Joey the Passion includes approximately 220–230 cards (depending on your version). This is a tiny pool compared to modern standards, but it is a perfect cross-section of the Legend of Blue Eyes White Dragon through Labyrinth of Nightmare sets.
Unlike modern digital card games with cinematic cutscenes, Joey the Passion tells its story through scarcity and struggle. The campaign is a ladder of increasing difficulty. Defeating Mai requires mastering his deck’s tempo; beating Keith demands patience against his machine-zombie swarm. But the final duel against Seto Kaiba is the game’s thesis statement. Kaiba’s deck is a nightmare of crushing efficiency: three Blue-Eyes White Dragons, Lord of D., Flute of Summoning Dragon, and relentless removal. It is the cold, hard logic of capital and power given digital form.
To beat Kaiba with Joey’s deck is to perform an act of interactive rebellion. You cannot out-power him. You must out-believe him. You need to draw the exact card at the exact moment—a timely Jinzo to shut down his traps, a perfectly timed Red-Eyes Black Dragon boosted by a lucky Graceful Dice, or the ultimate Hail Mary: summoning Gilford the Lightning to wipe his board clean. The victory screen, a simple image of a triumphant Joey, feels earned not through skill alone, but through a shared journey of frustration, risk, and eventual breakthrough. The game argues that power without passion is hollow, and that the greatest victories are carved not from certainty, but from the chaotic, glorious potential of a heart that refuses to fold. yugioh power of chaos joey the passion
There are 771 cards in the game. Unlocking them requires patience.

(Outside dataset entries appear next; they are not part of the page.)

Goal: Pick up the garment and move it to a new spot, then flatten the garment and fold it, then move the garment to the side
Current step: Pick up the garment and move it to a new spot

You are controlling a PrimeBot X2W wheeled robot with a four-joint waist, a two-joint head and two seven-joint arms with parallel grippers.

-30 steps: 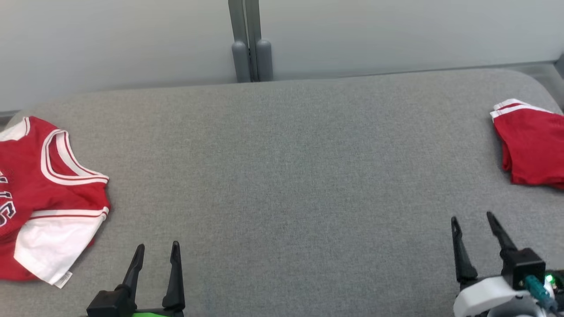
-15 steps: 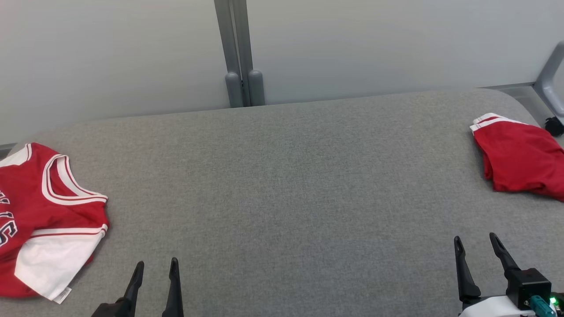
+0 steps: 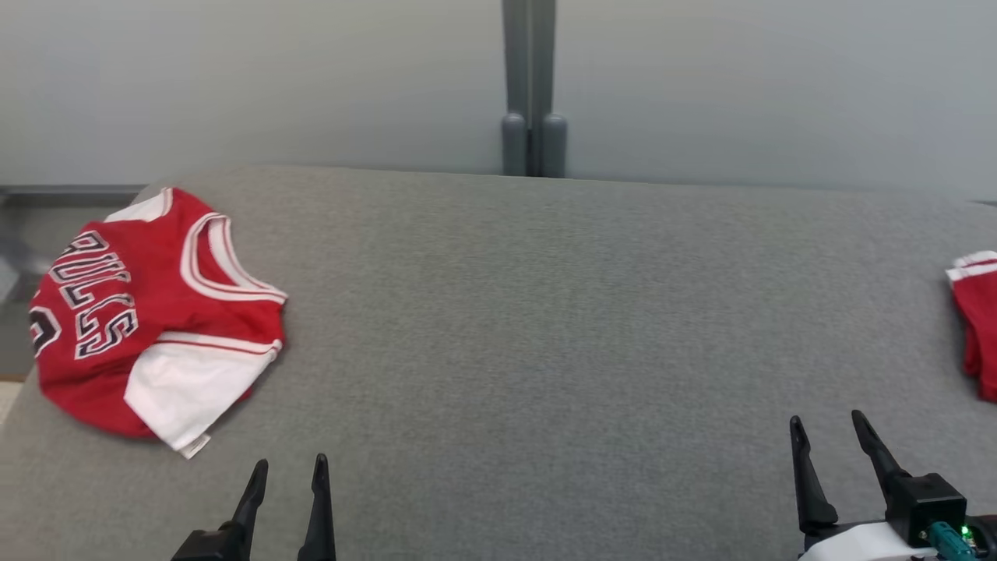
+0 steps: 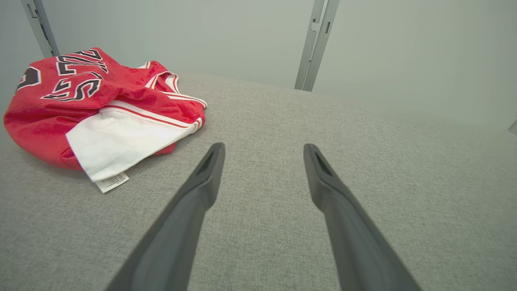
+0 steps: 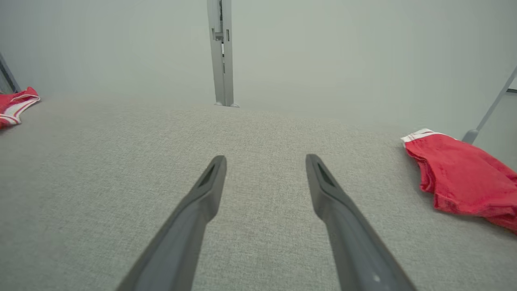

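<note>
1. Left gripper (image 3: 290, 462), near left: hovers over the grey fabric surface (image 3: 506, 312) with fingers parted to a moderate gap; grips nothing.
2. Right gripper (image 3: 826, 418), near right: hovers over the same surface with fingers parted to a similar gap; grips nothing.
3. Red Bulls jersey (image 3: 156, 312): lies crumpled near the surface's far-left corner, ahead and left of the left gripper and apart from it; shows lettering upward, white panel and label toward the near side.
4. Red shorts (image 3: 977, 319), white-trimmed: lie at the right edge, well apart from the jersey.
5. Grey post (image 3: 531, 86): stands against the pale wall beyond the far edge.
</note>
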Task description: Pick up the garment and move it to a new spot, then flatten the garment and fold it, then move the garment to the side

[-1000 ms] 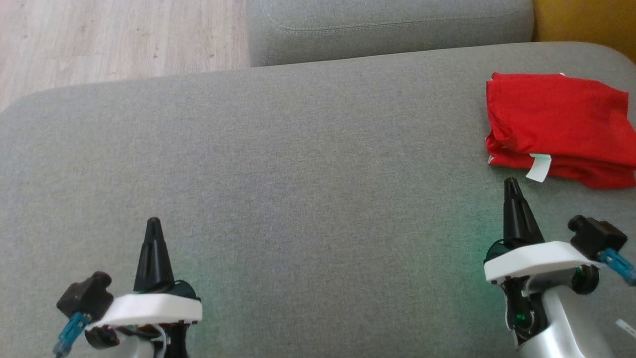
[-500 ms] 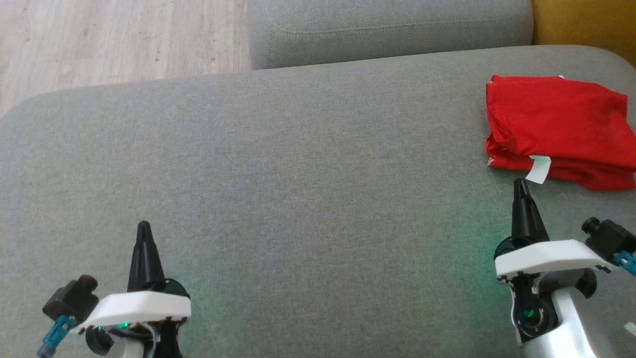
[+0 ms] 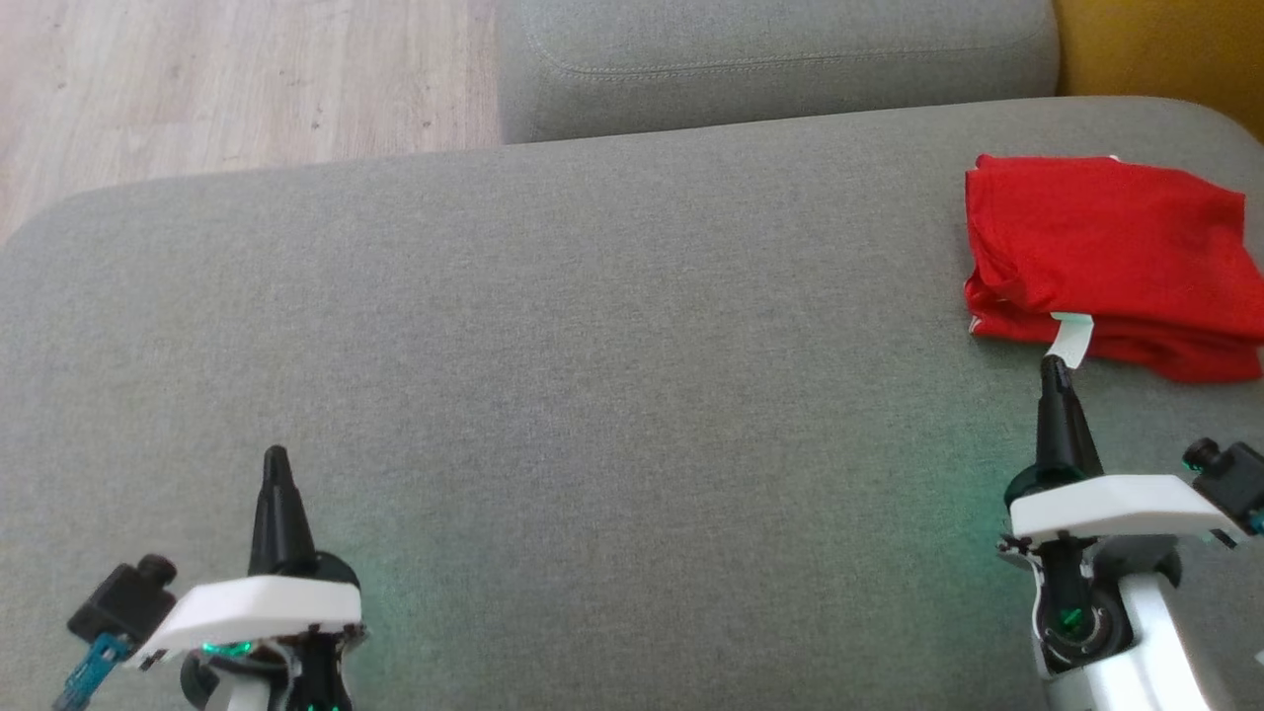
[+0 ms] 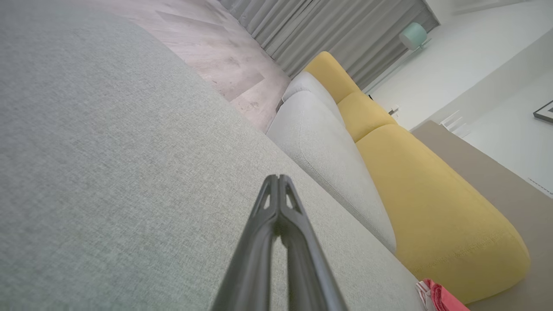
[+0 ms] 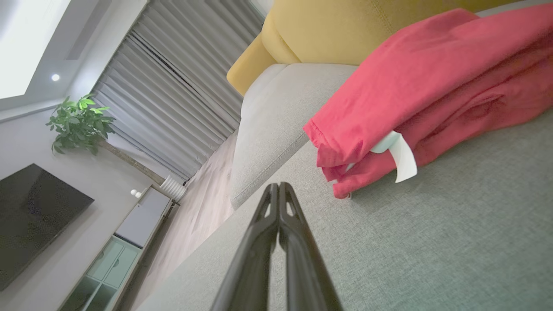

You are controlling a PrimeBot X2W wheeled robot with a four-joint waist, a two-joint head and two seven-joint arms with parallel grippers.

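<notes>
1. Right gripper [image 3: 1055, 380], fingers pressed together and holding nothing, sits at 5 o'clock in the head view. Its tip is just short of the white tag [image 3: 1071, 338].
2. Left gripper [image 3: 276, 469], likewise pressed together and empty, sits at 7 o'clock, well apart from the cloth.
3. Red garment [image 3: 1106, 247] lies folded on the grey cushion [image 3: 592, 346], at 12-to-1 o'clock from the right tip and 2 o'clock from the left. Its long axis runs 9 to 3.
4. Any further move looks like the right arm's job, since it is nearer.
</notes>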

Use predominantly Normal Monsters and low-cost Spell/Trap support so you can reliably summon and keep board presence. Spells (12)
Monsters (20)
Spells (12)
Traps (8)
(Adjust counts to match in-game card pool; the game uses an earlier set of available cards — prioritize raw ATK monsters, draw, single-target removal, and a few board clears.) and a few board clears.)